Le tribunal judiciaire de Lille, statuant le 4 novembre 2024, examine la clôture d’une liquidation judiciaire. Le liquidateur expose que les opérations sont toujours en cours. La juridiction rejette la clôture pour insuffisance d’actif et modifie le régime procédural. Elle proroge également le délai d’examen de la clôture et fixe une audience ultérieure.

Le passage d’un régime simplifié au droit commun

La décision met fin au cadre procédural allégé initialement applicable. Le tribunal ordonne la poursuite sous le régime normal des articles L 640-1 et suivants du code de commerce. Ce changement intervient face à la complexité persistante des opérations de liquidation. Il illustre la flexibilité procédurale au service de l’achèvement diligent de la mission.

La nécessité de ce basculement est justifiée par l’état d’avancement des opérations. Le liquidateur judiciaire saisit le tribunal avant cette date si les opérations de liquidation sont achevées (PAR CES MOTIFS). Cette mesure garantit une adaptation constante aux réalités de la liquidation. Elle évite ainsi les rigidités qui pourraient nuire à une bonne administration de l’actif.

La prorogation du délai de clôture et ses conditions

La juridiction use de son pouvoir pour prolonger le cadre temporel de la procédure. Elle proroge la date de l’examen de la clôture de la procédure de 12 mois (PAR CES MOTIFS). Cette prorogation est substantielle et répond à un besoin avéré de finaliser les opérations. Elle s’inscrit dans la logique des textes permettant d’adapter les délais aux difficultés rencontrées.

Cette prolongation est néanmoins encadrée par une obligation de diligence imposée au liquidateur. Le liquidateur judiciaire saisira le Tribunal avant cette date si les opérations de liquidation sont achevées (PAR CES MOTIFS). Cette injonction préserve l’objectif de célérité propre aux procédures collectives.
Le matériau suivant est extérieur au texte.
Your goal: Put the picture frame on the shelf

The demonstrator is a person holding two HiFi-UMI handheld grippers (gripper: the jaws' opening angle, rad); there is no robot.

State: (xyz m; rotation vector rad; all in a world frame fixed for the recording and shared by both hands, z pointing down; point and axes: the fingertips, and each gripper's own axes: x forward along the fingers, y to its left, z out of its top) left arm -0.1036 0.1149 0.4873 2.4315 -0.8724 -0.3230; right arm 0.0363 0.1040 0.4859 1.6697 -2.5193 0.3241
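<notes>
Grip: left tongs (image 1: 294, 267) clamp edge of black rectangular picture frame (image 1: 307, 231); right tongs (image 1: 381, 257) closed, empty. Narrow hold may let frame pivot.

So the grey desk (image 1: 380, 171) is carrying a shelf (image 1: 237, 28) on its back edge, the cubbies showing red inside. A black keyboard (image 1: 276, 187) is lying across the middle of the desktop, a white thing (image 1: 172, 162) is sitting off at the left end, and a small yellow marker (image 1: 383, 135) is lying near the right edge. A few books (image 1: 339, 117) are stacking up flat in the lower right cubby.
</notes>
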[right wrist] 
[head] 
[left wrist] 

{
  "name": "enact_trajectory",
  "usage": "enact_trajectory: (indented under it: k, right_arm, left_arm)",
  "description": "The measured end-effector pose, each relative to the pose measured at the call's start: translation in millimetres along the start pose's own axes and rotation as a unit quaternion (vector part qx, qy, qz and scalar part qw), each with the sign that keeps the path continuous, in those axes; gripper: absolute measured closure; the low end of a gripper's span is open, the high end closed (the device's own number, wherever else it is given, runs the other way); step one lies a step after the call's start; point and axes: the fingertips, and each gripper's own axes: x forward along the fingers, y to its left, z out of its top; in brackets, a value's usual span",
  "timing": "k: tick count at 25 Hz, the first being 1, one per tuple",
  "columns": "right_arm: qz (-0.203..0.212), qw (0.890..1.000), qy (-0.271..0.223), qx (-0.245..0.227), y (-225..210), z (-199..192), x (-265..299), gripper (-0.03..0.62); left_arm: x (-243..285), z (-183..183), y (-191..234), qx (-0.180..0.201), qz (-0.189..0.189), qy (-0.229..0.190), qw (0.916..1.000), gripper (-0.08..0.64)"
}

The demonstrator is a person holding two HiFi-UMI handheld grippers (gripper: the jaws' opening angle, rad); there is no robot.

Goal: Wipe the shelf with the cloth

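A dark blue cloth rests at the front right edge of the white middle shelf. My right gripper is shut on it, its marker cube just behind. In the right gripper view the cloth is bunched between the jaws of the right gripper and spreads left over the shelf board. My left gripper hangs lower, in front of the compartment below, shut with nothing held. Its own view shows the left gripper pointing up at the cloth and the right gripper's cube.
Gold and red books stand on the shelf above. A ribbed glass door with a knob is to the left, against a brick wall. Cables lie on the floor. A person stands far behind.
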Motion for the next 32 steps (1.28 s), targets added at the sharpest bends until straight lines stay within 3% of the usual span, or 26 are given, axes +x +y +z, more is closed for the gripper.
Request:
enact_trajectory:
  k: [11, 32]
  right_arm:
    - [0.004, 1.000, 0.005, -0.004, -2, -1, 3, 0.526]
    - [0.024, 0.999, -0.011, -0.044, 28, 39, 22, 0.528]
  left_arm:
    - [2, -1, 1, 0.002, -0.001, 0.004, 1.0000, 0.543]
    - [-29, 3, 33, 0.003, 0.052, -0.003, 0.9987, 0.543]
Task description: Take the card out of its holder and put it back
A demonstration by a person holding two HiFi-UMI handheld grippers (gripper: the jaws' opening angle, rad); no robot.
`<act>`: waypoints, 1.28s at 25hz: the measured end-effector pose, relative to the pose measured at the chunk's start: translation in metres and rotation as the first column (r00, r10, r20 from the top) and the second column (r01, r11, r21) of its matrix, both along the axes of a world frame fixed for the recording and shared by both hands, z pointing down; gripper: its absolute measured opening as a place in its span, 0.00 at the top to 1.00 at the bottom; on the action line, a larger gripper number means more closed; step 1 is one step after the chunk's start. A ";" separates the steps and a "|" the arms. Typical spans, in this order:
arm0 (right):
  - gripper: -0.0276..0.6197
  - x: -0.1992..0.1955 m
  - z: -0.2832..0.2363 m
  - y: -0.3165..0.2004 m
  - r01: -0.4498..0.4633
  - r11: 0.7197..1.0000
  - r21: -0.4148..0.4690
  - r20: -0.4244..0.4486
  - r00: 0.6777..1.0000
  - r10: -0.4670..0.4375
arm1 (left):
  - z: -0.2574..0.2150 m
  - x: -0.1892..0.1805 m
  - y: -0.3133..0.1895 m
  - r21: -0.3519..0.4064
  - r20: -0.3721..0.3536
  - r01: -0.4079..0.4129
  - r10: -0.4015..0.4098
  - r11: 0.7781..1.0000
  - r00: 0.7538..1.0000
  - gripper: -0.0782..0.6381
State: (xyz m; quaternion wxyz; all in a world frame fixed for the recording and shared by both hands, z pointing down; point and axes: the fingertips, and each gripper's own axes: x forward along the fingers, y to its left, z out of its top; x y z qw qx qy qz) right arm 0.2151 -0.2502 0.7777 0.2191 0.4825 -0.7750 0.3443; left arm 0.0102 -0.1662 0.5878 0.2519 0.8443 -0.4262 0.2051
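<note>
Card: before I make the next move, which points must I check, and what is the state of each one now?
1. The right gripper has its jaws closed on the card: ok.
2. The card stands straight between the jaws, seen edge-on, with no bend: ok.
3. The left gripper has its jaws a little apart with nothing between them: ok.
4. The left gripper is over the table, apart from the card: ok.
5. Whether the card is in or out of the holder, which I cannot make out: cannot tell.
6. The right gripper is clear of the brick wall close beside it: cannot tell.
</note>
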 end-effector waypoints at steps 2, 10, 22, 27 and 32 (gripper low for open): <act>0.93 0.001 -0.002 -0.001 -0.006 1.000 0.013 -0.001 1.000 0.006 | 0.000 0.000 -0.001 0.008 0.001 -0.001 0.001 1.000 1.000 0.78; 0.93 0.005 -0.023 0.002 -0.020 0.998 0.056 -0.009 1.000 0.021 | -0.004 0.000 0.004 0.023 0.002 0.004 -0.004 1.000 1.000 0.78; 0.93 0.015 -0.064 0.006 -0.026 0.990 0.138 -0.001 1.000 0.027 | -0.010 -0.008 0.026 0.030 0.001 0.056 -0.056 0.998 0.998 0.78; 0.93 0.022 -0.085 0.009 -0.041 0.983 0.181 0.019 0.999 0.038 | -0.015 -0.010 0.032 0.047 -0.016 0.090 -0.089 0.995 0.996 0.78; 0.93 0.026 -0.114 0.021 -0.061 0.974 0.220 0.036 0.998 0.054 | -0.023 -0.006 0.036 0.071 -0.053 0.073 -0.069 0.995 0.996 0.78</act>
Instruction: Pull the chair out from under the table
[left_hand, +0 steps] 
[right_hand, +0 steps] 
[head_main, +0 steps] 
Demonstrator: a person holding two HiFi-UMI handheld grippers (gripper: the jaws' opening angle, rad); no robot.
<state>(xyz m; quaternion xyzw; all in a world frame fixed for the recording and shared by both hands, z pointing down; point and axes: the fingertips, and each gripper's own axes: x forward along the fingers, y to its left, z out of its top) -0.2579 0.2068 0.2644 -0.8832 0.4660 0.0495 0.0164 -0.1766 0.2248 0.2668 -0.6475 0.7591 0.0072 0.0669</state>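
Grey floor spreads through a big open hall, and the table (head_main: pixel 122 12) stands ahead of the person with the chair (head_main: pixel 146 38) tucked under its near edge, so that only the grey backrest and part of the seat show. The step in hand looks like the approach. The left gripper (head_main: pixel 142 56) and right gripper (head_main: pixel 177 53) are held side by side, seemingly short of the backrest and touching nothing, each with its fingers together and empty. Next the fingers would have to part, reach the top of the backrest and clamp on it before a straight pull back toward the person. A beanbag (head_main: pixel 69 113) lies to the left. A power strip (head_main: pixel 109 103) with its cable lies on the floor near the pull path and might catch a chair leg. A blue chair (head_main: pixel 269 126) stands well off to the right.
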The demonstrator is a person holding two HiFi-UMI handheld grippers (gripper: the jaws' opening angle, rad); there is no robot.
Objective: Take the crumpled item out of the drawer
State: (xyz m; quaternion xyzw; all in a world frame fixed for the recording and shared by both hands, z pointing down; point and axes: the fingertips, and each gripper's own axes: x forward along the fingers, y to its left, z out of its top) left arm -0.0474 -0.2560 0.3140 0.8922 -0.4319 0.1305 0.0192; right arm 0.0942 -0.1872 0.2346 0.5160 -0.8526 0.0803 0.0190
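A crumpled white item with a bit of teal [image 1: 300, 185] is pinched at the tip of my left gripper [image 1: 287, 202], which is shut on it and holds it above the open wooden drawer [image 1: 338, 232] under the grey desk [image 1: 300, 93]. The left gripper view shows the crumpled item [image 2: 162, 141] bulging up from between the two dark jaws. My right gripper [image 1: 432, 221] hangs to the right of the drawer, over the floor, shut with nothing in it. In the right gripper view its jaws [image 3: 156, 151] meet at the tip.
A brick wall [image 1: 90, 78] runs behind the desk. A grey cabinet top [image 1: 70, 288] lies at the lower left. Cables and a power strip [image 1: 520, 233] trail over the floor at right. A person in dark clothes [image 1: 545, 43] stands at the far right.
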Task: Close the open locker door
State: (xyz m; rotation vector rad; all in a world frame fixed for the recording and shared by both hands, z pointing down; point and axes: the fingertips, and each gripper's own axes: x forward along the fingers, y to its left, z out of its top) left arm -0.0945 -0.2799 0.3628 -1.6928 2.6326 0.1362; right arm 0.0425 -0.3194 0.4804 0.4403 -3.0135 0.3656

Elle établit un équilibre entre la souplesse nécessaire et l’impératif de clôturer sans retard injustifié.

Cette décision souligne l’importance d’adapter le cadre procédural aux réalités de la liquidation. Le basculement vers le droit commun offre des outils plus complets pour les opérations complexes. La prorogation du délai, bien que longue, reste conditionnée à une obligation de célérité. Elle s’aligne sur une jurisprudence constante visant à achever les procédures de manière effective.

Source : Cour de cassation – Base Open Data « Judilibre » & « Légifrance ».